Sur le point de vingt

Inspired by the song "Time" by Pink Floyd



À dix-sept ans j’ai vieilli brutalement. En me préparant pour sortir un matin, j’ai remarqué la première ride au coin de ma bouche et quelques jours plus tard, j’ai vu un cheveu gris intrus parmi mes boucles brunes. Et, terrifiée, comme Dorian Gray qui réalisa que son portrait avait commencé à changer en reflétant tous ses péchés, j’ai vu que mon regard était tout d’un coup devenu plus profond et qu’il y avait la conscience de l'existence du mal; la réalisation de la douleur et de la souffrance dans le monde autour de moi. Plus important encore, l'étincelle avait disparu. Celle qui a porté et révélé et crié l’enthousiasme d’être vivant. Alors, courbée par le poids de cette réalisation, je suis partie dans un petit bois près de chez moi, qui a été mon havre et mon royaume depuis ma plus tendre enfance et j’avais pensé que dans la familiarité de ses arbres j’aurais pu retrouver de l'espoir. Je suis descendue à la rivière, m’allongeant sur les gros rochers et laissant le courant dépasser mon corps, ma peau presque aussi translucide que l'eau, mon toucher aussi froid que sa caresse. Je sentais le vent, qui sonnait ses accords entre les feuilles, souffler sur mon cou. Je m’imaginais que si je m’abaissais pour boire de ce fleuve, alors comme les âmes d’anciens Grecs qui buvaient les eaux du Léthé, j’aurais pu peut-être recommencer de nouveau.

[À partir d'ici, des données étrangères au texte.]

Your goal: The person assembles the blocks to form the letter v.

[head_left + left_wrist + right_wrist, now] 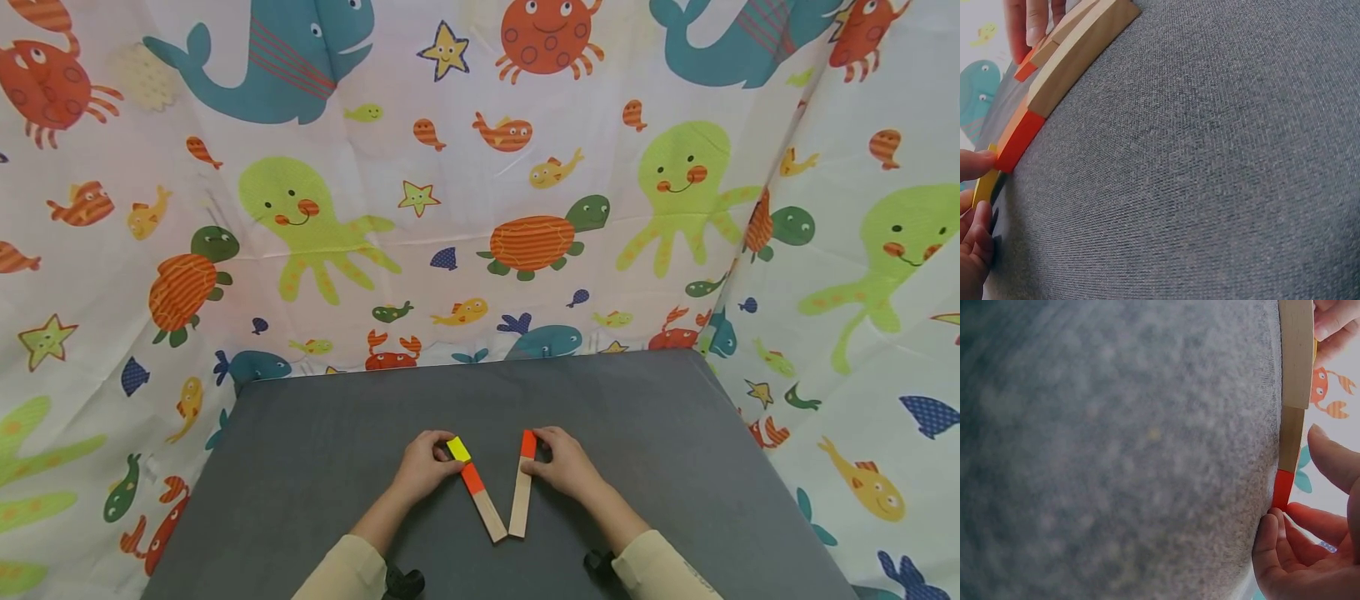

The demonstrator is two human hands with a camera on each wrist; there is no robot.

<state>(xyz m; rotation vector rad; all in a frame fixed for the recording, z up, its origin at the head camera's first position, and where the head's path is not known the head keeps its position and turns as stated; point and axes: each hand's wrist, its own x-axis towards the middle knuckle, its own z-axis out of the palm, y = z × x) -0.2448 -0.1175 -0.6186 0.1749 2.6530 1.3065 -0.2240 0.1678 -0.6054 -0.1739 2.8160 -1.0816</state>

Le soir, je suis allée errer dans les rues vides et étroites de ma ville, pleine des jeunes créatures de la nuit comme moi, qui se cachaient du froid dans les bars et les boîtes, leurs yeux vides comme les rues dans lesquelles on se perd. Ces âmes inquiètes cherchaient aussi à se céder à l’oubli mais leur fleuve avait une forte concentration d'éthanol et leur petit bois était la foule de corps en sueur. Ne pensant pas au futur, ne vivant que du présent, ils ne cherchaient rien dans la profondeur des yeux, effrayés par ce qu’ils auraient pu découvrir s'ils auraient commencé à réfléchir. Et ce soir-là, j’ai oublié avec eux. J’ai laissé la musique couler dans mes oreilles, sur la nuque, et là se propager derrière mes épaules, descendant doucement par mes bras, et puis, suivie dans une extase chaotique par mes pieds, je l’ai laissée pénétrer mes coins les plus profonds. Je me réincarnai.


Toute jeune, on a la sensation que le monde est à nous et que même la lune n’est pas trop loin. Mais alors qu’on grandit, la lune s'éloigne de plus en plus. Et puis, pas après pas, choix après choix, un jour on se réveillera en nous retrouvant, comme Alice au Pays des Merveilles, piégés de l’autre côté du miroir, dans une vie qu’on n’a pas choisie, qui ne nous appartient pas, personnages secondaires dans une vie qui pourrait autant être d’un autre, jamais seuls mais toujours solitaires. Et alors on méditera sur tout ce qui a été et qui aurait pu être, mais la lune sera déjà trop loin et on ne pourra jamais plus l’attraper.